- [Task directions]:
Output the complete listing exactly.

- [Record extracts]:
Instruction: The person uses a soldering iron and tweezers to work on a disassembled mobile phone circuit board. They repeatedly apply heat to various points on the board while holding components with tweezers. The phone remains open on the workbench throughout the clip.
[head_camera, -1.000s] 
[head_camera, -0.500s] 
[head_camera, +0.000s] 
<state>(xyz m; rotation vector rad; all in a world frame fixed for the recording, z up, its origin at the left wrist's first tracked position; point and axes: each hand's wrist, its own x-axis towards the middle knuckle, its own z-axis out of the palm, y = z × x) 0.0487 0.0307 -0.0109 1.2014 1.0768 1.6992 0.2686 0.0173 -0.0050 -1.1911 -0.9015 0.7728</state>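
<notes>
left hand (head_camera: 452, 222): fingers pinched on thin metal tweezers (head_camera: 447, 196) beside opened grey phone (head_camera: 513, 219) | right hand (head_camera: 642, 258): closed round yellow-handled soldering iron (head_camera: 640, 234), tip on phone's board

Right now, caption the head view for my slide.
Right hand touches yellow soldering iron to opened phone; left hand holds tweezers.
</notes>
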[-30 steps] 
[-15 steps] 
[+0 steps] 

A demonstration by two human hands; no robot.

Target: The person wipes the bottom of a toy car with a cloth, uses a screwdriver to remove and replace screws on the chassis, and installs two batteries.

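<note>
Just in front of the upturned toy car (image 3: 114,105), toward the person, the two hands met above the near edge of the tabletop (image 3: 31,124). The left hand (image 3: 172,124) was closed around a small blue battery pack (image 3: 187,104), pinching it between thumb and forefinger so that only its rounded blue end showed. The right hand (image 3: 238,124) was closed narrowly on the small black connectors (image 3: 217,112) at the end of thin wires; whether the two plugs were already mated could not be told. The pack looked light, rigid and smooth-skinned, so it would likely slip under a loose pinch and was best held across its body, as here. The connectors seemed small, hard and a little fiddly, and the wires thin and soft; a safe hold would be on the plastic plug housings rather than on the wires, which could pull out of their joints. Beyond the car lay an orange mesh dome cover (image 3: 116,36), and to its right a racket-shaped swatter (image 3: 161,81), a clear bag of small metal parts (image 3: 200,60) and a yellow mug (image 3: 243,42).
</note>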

- [Problem solution]:
Instruction: The person uses a soldering iron and tweezers to work on a disassembled mobile phone circuit board. They repeatedly apply heat to various points on the board while holding components with tweezers. The phone remains open on the workbench throughout the clip.
[head_camera, -1.000s] 
[head_camera, -0.500s] 
[head_camera, +0.000s] 
<state>(xyz m; rotation vector rad; all in a world frame fixed for the recording, z up, its origin at the left wrist's first tracked position; point and axes: each hand's wrist, its own x-axis towards the middle knuckle, its own z-axis out of the palm, y = z × x) 0.0487 0.0307 -0.0109 1.2014 1.0768 1.6992 0.2686 0.0173 -0.0050 -1.1911 -0.9015 0.7728</state>
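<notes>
left hand (head_camera: 452, 222): fingers pinched on thin metal tweezers (head_camera: 447, 196) beside opened grey phone (head_camera: 513, 219) | right hand (head_camera: 642, 258): closed round yellow-handled soldering iron (head_camera: 640, 234), tip on phone's board

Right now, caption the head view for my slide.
Right hand touches yellow soldering iron to opened phone; left hand holds tweezers.
</notes>
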[-30 steps] 
[-15 steps] 
[+0 steps] 

A demonstration by two human hands; no robot.

Target: The person wipes the bottom of a toy car with a cloth, uses a screwdriver to remove and replace screws on the chassis, and installs two batteries.

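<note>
Just in front of the upturned toy car (image 3: 114,105), toward the person, the two hands met above the near edge of the tabletop (image 3: 31,124). The left hand (image 3: 172,124) was closed around a small blue battery pack (image 3: 187,104), pinching it between thumb and forefinger so that only its rounded blue end showed. The right hand (image 3: 238,124) was closed narrowly on the small black connectors (image 3: 217,112) at the end of thin wires; whether the two plugs were already mated could not be told. The pack looked light, rigid and smooth-skinned, so it would likely slip under a loose pinch and was best held across its body, as here. The connectors seemed small, hard and a little fiddly, and the wires thin and soft; a safe hold would be on the plastic plug housings rather than on the wires, which could pull out of their joints. Beyond the car lay an orange mesh dome cover (image 3: 116,36), and to its right a racket-shaped swatter (image 3: 161,81), a clear bag of small metal parts (image 3: 200,60) and a yellow mug (image 3: 243,42).
</note>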

This answer requires nothing else.